I was shaking and choking on the blood that was dripping down the back of my throat. The group took me to the bathroom, put me in the tub, and ran the water, and I kept yelling, “I’m fine!”
I wasn’t fine. I was in serious trouble. Everyone thought I was dying, but no one wanted to get in trouble so they didn’t call an ambulance or take me to the hospital. Mario didn’t even do anything to help me. He just left me in the tub.
Eventually I worked my way from the tub to the bedroom, where I recovered on my own. I still felt terrible, but the shaking and the bleeding stopped and my eyes were back where they were supposed to be. At one point, Mario walked in with a CD topped with a pile of coke.
“Feeling better?” he asked.
“Yeah, a little,” I replied in a sick little girl’s voice.
“Want some?” he asked, shoving the CD in my face.
I was so pissed that I slapped the CD out of his hand and sent the coke flying everywhere.
“What the fuck is wrong with you?” he yelled.
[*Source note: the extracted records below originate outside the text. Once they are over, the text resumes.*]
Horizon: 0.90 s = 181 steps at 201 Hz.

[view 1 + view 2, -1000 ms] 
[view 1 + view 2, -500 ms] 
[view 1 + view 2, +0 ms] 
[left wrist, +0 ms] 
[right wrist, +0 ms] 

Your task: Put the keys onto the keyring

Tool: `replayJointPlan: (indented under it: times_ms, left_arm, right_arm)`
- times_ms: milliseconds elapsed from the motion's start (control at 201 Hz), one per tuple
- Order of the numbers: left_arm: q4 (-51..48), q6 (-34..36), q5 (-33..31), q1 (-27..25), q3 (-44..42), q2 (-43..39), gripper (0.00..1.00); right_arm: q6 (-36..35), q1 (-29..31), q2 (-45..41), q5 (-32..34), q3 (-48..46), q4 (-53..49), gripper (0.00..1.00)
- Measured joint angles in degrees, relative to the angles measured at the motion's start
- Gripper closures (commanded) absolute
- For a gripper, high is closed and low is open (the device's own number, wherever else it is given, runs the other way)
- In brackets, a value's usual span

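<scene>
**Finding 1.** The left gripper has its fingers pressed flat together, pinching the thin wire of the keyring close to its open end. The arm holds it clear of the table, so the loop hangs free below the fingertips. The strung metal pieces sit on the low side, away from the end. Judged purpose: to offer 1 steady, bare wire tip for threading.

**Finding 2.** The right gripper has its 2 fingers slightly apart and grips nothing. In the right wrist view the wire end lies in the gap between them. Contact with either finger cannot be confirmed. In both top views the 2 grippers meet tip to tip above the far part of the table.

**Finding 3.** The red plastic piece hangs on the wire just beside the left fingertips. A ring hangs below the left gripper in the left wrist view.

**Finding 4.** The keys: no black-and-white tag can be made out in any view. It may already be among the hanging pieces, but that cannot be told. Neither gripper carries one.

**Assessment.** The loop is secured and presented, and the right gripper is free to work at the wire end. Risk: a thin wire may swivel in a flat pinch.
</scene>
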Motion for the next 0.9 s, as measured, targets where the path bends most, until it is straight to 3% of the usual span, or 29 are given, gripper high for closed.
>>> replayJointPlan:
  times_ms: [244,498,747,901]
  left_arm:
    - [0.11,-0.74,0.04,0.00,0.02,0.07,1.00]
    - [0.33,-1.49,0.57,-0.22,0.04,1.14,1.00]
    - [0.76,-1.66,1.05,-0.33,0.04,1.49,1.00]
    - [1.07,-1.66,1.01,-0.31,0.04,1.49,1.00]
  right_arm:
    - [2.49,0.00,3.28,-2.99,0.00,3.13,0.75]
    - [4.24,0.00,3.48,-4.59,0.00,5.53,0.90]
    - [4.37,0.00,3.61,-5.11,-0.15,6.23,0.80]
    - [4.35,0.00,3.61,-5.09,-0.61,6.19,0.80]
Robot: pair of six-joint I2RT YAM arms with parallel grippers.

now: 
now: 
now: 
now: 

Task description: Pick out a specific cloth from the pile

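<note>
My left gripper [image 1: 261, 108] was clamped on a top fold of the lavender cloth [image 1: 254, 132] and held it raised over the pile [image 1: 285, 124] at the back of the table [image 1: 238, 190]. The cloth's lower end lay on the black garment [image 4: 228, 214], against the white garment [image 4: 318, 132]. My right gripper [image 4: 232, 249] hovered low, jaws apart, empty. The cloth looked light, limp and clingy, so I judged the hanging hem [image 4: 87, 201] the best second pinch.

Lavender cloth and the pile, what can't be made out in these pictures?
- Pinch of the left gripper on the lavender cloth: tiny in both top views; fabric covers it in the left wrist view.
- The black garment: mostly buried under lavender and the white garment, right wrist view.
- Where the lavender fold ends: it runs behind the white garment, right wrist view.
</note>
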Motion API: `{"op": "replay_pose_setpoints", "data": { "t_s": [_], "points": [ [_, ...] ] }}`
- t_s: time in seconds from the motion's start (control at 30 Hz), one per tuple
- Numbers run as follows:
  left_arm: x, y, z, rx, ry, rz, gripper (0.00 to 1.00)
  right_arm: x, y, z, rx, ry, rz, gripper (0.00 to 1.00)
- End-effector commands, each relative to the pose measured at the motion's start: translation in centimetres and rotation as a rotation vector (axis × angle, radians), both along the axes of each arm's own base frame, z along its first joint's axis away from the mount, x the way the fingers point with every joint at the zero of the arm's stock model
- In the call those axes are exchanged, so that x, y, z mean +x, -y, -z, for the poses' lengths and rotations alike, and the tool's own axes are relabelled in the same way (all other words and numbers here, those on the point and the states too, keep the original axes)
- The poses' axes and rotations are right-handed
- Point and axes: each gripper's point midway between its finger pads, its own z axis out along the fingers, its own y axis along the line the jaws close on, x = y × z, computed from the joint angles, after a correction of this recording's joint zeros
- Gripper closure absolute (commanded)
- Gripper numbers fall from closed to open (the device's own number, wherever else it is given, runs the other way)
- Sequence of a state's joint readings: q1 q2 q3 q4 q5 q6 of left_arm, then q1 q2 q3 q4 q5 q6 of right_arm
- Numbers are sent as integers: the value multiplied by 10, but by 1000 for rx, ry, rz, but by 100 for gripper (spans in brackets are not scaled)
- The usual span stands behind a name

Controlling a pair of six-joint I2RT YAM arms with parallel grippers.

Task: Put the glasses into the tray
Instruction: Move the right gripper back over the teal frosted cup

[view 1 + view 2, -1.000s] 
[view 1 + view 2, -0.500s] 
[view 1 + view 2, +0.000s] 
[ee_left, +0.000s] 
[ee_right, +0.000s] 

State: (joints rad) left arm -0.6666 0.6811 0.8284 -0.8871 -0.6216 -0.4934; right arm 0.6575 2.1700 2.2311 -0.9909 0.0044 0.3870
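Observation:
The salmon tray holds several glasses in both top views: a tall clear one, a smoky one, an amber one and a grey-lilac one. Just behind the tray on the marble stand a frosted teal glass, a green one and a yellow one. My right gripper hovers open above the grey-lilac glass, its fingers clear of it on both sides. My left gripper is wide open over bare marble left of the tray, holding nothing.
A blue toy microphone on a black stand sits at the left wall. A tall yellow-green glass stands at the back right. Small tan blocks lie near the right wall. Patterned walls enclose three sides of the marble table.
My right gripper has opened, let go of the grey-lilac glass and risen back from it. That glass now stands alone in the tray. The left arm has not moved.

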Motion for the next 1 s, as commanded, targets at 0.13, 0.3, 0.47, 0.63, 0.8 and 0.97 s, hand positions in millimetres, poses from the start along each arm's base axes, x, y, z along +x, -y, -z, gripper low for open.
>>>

I was thinking the same thing.
After a day or tw
o, when the drugs had completely worn off and I was able to think straight, I decided that I had had enough. All the rehabs and different schools never made a difference, but that night I’d almost had an out-of-body experience. I saw myself falling apart, nearing the end, and it wasn’t what I wanted. I wasn’t going to live like that anymore.
Something hit me and I sat in bed and screamed at the top of my lungs, releasing all the negative energy inside of me. I was done—for real this time. I knew I had to change my life.
Mario was already at work, so I put all of my stuff in a trash bag and on the way out I wrote on the little chalkboard that hung by the door, “Sorry I had to leave you. I will always love you.”
That wasn’t true—I never loved him. He represented a terrible time in my life, and I always remember him as being a part of that. But writing that I loved him seemed like the nice thing to do. As it turned out, Mario ended up getting married, starting a family, and getting his life together in a way that made even my mom happy for him when she heard the news. I guess once he found true love, Mario was able to put a stop to some nasty habits.
Even though I did a lot of drugs and stretched myself to the limit, I never felt like I couldn’t stop at any time. I never felt like I needed drugs; I just really, really liked how I felt when I was high. There’s a difference.
I was able to make the decision to stop using and actually follow through, and almost instantly I was a new person.
I felt so good about myself. The hard part would be convincing the rest of the world that I was turning things around.
I left with my garbage bag of crap, nervous to face my mom again. I had lied to her and promised to change so many times, but I’d never come through. How could I ask her for forgiveness again?
I decided to try a few other options first.